External praise fades
Comments, shares, and compliments feel great in the moment, but they’re unreliable. Trends change, people forget, and social metrics can be gamed. When your mood depends on external approval, every quiet day feels like failure. That rollercoaster is exhausting — and unsustainable.
Internal growth lasts
Internal growth — the skills you actually build, the habits you solidify, the resilience you develop — sticks with you. It changes how you handle problems, how you learn, and how you show up. That kind of progress doesn’t require applause to be meaningful.
Track growth privately
Make your progress measurable and personal. Tracking privately lets you be honest without performing for an audience. Try a few simple methods:
- Keep a short daily journal: note wins, mistakes, and what you learned.

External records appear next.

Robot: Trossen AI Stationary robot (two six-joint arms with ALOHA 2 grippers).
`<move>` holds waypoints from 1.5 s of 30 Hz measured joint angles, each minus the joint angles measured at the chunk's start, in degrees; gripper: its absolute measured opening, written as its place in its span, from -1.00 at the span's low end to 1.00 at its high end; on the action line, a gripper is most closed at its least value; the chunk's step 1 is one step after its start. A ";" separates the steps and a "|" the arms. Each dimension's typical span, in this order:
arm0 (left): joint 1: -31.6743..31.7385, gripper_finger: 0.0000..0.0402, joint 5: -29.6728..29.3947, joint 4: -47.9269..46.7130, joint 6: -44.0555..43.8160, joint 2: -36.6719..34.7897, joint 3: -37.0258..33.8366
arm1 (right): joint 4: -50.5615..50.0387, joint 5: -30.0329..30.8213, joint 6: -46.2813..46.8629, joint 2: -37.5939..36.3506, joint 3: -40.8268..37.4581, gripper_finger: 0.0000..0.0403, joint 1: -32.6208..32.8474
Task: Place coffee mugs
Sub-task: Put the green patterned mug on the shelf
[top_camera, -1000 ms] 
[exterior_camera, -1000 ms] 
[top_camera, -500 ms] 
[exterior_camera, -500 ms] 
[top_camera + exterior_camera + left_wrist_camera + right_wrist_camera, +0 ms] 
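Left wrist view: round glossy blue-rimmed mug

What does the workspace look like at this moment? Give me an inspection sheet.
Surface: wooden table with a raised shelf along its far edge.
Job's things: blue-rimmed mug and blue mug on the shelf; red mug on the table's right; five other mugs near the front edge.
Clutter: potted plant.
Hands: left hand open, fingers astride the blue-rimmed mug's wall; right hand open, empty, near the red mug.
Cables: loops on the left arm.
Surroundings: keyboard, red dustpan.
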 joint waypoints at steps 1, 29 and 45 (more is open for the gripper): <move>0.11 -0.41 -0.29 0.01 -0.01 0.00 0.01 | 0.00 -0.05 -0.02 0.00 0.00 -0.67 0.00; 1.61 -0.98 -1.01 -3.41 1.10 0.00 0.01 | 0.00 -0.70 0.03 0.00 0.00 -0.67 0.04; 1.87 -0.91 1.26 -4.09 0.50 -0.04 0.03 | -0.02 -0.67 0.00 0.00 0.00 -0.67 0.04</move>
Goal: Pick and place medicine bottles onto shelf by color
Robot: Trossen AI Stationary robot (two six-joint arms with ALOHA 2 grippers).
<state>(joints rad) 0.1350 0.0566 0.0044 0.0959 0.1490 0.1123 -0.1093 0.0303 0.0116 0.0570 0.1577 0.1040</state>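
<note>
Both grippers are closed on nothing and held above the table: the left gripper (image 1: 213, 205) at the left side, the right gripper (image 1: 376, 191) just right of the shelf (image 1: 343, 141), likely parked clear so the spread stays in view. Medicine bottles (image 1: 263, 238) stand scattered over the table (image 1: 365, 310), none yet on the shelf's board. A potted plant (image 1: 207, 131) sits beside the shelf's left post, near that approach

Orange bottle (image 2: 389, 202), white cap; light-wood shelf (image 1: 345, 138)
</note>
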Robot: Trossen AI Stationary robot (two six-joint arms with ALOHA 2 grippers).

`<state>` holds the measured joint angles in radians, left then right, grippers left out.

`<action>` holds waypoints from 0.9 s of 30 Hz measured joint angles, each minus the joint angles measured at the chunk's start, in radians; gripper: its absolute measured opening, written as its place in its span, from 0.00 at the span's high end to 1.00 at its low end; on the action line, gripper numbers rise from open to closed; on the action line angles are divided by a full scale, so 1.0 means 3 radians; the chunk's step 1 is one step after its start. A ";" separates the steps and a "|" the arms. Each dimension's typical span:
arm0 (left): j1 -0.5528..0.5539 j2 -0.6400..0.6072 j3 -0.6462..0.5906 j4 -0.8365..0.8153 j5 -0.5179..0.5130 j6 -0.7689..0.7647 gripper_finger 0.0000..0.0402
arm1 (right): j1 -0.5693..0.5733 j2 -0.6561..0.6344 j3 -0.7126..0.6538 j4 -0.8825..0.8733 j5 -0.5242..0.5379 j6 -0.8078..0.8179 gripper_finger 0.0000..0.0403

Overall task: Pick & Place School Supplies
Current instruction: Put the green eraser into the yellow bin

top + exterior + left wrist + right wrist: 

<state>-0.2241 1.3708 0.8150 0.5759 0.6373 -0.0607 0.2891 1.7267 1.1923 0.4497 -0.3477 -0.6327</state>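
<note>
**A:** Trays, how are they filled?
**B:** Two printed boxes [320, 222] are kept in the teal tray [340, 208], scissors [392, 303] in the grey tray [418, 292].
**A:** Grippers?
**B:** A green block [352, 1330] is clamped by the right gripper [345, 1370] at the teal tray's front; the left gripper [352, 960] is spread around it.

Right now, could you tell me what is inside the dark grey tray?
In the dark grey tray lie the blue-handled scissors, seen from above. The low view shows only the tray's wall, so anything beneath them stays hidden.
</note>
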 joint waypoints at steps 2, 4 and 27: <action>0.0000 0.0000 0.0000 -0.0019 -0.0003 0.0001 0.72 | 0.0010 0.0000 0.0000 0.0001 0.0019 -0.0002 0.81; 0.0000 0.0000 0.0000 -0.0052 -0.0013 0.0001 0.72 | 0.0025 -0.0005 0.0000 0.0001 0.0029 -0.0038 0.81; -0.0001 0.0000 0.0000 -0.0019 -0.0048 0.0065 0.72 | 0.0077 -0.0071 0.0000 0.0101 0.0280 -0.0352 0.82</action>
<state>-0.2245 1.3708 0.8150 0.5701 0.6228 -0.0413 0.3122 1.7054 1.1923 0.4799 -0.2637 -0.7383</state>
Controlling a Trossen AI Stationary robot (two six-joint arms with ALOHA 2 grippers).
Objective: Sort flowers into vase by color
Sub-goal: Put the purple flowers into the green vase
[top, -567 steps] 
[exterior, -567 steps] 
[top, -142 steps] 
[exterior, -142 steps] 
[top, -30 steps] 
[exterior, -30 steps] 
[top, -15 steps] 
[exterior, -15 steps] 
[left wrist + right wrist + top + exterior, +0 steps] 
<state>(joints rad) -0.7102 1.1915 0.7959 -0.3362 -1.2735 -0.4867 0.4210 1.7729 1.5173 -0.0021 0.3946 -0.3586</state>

- Use a habit tracker or checklist to mark consistency over time.
- Save dated versions of work (drafts, recordings, photos) to compare month-to-month.
- Set micro-goals and log metrics that matter to you, not to your followers.
- Reflect weekly: What moved the needle? What felt harder than last week?
Progress doesn’t have to be dramatic to be real. Celebrate privately, then keep going. When you base your identity on growth instead of applause, you build confidence that outlasts trends and likes.
Bottom line: Make improvement your obsession, not validation. Track it quietly, be consistent, and let your skills do the talking.